In the material below, find every line containing the string "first" and return it.

Stored data: Begin

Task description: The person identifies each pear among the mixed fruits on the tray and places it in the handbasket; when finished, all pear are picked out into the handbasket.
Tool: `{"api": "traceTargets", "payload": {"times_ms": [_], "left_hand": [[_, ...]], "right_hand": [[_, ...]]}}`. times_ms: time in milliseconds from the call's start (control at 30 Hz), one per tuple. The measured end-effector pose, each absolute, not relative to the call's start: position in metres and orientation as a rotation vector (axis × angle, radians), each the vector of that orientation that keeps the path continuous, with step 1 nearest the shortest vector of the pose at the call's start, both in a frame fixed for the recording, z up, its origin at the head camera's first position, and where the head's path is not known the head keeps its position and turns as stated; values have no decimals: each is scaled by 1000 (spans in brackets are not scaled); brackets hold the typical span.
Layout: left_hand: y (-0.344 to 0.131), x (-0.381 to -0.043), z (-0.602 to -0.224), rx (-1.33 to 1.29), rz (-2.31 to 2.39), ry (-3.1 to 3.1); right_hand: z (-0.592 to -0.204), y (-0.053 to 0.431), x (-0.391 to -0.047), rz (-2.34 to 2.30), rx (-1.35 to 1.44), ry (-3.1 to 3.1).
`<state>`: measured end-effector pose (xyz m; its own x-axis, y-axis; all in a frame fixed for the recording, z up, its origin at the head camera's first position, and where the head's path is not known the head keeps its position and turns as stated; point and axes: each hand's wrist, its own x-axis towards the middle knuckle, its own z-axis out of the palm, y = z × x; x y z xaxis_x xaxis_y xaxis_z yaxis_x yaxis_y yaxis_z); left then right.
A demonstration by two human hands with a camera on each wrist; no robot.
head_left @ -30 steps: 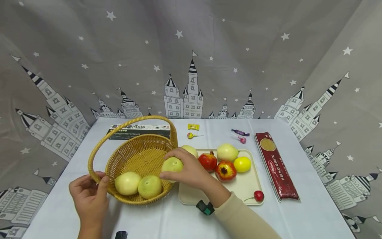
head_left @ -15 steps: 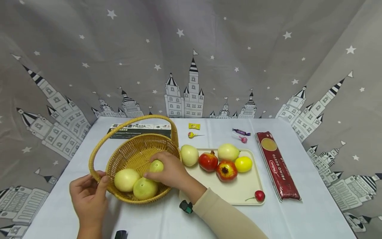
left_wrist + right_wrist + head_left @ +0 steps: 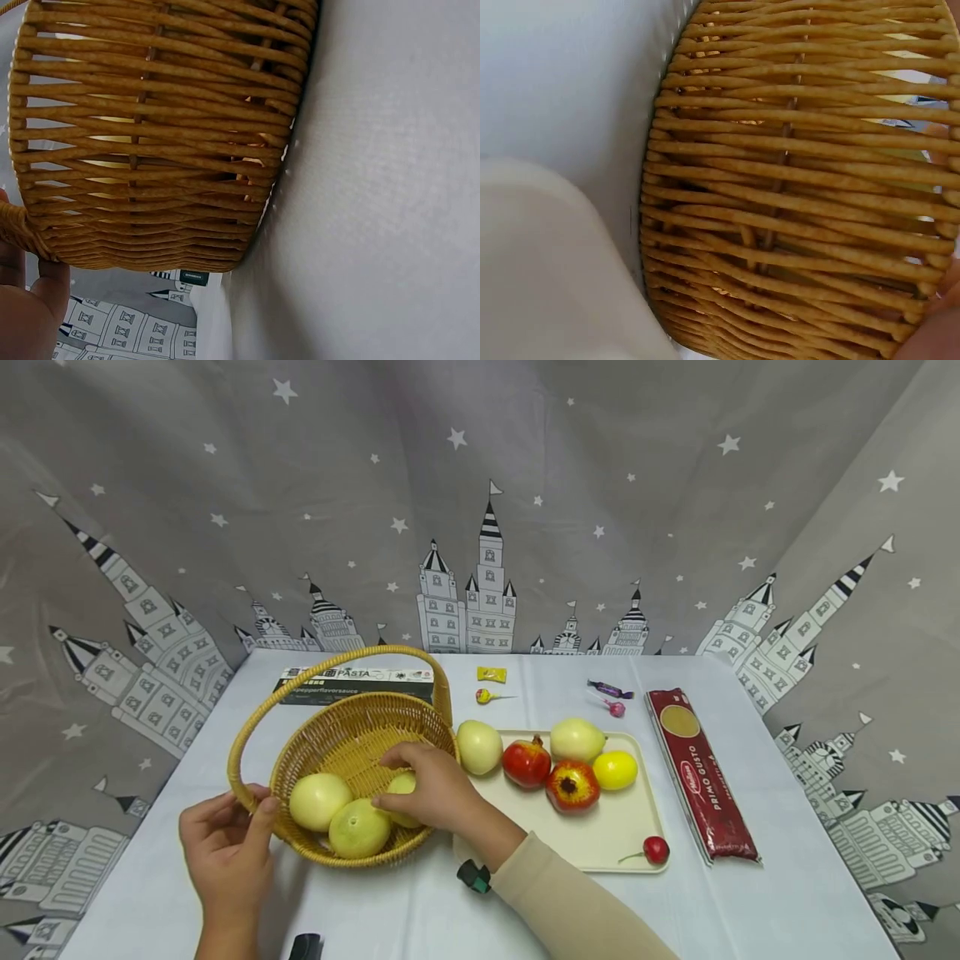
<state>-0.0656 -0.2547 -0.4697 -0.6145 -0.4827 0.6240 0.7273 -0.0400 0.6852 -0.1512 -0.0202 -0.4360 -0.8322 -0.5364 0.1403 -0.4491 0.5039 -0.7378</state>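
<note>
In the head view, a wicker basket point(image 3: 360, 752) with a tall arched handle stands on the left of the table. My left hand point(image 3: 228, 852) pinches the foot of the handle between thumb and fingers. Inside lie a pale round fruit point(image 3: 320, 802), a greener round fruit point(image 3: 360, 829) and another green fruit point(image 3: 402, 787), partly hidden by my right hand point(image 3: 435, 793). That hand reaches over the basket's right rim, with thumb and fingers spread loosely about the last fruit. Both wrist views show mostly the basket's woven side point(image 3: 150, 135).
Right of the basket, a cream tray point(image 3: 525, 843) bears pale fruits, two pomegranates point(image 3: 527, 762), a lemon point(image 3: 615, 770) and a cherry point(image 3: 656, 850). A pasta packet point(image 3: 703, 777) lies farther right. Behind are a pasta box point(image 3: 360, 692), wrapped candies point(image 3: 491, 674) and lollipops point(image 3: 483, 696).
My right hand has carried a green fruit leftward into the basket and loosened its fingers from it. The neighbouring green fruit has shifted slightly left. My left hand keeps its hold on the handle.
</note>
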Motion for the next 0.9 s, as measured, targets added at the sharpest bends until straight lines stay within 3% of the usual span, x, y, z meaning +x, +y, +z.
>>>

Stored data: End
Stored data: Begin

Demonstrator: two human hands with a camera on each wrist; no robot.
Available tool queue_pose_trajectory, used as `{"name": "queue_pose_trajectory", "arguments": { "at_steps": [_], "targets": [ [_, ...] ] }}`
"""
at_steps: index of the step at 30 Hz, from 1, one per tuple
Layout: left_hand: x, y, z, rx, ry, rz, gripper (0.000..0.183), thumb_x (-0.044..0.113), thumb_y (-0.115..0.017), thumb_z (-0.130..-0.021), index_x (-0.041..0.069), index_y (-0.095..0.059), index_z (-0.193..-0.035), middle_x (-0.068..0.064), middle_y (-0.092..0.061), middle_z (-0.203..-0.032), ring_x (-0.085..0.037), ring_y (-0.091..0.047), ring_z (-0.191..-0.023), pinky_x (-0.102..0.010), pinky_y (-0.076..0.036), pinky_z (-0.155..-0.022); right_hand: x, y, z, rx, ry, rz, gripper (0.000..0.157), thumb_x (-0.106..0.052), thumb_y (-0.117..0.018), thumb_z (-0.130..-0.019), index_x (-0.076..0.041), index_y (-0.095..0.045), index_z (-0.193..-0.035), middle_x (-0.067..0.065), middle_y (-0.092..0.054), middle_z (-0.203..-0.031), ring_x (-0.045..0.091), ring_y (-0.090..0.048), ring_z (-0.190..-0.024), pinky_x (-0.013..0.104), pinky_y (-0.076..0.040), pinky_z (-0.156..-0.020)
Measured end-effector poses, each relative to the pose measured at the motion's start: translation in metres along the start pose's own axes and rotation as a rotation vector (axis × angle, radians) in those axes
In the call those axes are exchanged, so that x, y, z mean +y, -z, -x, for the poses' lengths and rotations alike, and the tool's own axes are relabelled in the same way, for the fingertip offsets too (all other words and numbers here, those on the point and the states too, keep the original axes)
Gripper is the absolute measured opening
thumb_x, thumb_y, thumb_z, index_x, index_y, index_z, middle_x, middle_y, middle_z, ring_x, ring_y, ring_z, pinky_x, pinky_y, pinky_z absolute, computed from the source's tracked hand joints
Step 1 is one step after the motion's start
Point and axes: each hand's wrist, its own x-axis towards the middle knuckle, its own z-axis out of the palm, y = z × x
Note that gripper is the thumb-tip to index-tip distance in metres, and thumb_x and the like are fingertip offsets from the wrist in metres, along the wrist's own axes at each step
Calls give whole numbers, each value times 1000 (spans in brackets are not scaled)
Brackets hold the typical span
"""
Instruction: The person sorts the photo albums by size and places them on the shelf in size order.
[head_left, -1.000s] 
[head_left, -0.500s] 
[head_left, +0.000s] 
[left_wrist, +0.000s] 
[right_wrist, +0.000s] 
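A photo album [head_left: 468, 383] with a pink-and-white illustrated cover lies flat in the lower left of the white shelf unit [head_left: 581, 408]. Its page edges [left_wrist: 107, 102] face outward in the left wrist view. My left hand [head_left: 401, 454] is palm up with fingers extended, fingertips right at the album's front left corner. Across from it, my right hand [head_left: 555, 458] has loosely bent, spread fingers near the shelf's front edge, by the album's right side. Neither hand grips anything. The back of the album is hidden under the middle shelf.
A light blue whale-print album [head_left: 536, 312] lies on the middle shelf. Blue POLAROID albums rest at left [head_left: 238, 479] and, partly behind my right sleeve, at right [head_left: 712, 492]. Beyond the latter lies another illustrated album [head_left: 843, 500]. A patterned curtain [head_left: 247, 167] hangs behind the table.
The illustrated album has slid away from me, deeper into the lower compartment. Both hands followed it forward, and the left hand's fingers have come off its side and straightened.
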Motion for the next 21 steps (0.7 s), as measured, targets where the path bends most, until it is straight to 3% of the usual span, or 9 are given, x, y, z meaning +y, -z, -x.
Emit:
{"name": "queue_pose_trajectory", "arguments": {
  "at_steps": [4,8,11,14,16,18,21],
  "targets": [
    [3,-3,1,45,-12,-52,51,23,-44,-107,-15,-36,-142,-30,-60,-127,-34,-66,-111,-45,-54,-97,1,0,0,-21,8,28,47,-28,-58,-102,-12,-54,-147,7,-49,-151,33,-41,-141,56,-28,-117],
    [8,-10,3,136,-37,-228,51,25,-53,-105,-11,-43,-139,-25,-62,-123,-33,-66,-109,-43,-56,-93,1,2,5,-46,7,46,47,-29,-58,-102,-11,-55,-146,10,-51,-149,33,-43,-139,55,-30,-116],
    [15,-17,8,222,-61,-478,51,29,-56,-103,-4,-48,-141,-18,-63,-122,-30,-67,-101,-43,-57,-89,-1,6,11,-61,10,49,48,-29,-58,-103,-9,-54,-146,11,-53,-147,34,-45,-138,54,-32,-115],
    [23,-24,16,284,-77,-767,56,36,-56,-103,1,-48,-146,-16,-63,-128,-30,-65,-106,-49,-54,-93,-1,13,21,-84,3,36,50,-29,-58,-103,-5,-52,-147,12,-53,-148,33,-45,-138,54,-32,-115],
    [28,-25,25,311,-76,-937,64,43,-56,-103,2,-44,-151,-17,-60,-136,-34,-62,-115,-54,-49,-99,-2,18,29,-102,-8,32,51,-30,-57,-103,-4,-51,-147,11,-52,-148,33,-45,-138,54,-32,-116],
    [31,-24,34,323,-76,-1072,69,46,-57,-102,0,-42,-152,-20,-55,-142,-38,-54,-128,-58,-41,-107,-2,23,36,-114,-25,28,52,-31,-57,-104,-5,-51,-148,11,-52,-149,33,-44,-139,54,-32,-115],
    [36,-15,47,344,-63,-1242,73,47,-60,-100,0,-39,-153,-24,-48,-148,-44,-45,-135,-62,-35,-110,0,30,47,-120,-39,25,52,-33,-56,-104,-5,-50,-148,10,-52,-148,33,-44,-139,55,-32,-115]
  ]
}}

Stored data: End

__Task output__
Tool: `{"api": "traceTargets", "payload": {"times_ms": [_], "left_hand": [[_, ...]], "right_hand": [[_, ...]]}}`. times_ms: time in milliseconds from the call's start (control at 30 Hz), one per tuple. The measured end-effector pose, each absolute, not relative to the call's start: position in metres and orientation as a rotation vector (axis × angle, radians), each the vector of that orientation that keeps the path continuous, with step 1 nearest the shortest vector of the pose at the call's start, both in a frame fixed for the recording, z up, its origin at the head camera's first position, and where the head's path is not known the head keeps its position and turns as stated; values have no decimals: each is scaled by 1000 (spans in brackets are not scaled); brackets hold the typical span.
`<state>`: measured end-effector pose (xyz m; its own x-axis, y-axis; all in a frame fixed for the recording, z up, its origin at the head camera's first position, and where the head's path is not known the head keeps its position and turns as stated; point and axes: each hand's wrist, its own x-axis towards the middle knuckle, its own z-axis out of the palm, y = z × x; x y z xaxis_x xaxis_y xaxis_z yaxis_x yaxis_y yaxis_z); left then right.

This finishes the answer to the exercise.